> **Exercise goal**
Where a line in the listing below holds the word "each", count that line; give the total alone.

> **Dataset excerpt**
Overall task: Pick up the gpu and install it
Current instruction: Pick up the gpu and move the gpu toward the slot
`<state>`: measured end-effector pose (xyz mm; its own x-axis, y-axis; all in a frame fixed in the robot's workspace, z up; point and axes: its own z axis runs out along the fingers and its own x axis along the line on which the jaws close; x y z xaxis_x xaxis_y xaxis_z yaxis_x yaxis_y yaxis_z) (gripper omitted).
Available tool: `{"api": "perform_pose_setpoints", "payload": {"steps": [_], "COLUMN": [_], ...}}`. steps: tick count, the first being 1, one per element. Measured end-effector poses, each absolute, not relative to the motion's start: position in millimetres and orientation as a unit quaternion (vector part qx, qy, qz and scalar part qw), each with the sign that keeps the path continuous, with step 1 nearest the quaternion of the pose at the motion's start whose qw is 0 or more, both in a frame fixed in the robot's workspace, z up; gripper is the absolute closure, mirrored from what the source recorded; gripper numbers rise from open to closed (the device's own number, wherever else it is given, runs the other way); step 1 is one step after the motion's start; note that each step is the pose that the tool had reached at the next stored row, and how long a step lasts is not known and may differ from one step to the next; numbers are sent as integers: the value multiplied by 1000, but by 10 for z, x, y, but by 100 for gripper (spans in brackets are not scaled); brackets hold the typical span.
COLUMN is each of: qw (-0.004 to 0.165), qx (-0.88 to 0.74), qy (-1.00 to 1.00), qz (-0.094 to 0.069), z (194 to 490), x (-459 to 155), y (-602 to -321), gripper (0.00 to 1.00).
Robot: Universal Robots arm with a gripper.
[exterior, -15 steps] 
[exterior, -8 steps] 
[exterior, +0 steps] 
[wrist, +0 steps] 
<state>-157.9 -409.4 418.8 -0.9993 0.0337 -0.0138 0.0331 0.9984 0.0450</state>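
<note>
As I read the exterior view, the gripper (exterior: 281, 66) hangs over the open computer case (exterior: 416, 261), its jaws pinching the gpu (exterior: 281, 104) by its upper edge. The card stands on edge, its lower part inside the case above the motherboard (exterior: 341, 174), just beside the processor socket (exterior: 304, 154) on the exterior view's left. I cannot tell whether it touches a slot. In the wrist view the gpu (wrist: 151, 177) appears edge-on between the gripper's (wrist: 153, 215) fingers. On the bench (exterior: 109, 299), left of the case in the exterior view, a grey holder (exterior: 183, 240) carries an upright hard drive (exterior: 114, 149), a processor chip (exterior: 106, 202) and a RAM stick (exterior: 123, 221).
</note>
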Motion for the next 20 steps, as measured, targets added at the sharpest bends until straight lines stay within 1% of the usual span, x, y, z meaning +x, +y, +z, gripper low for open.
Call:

> **Answer below**
2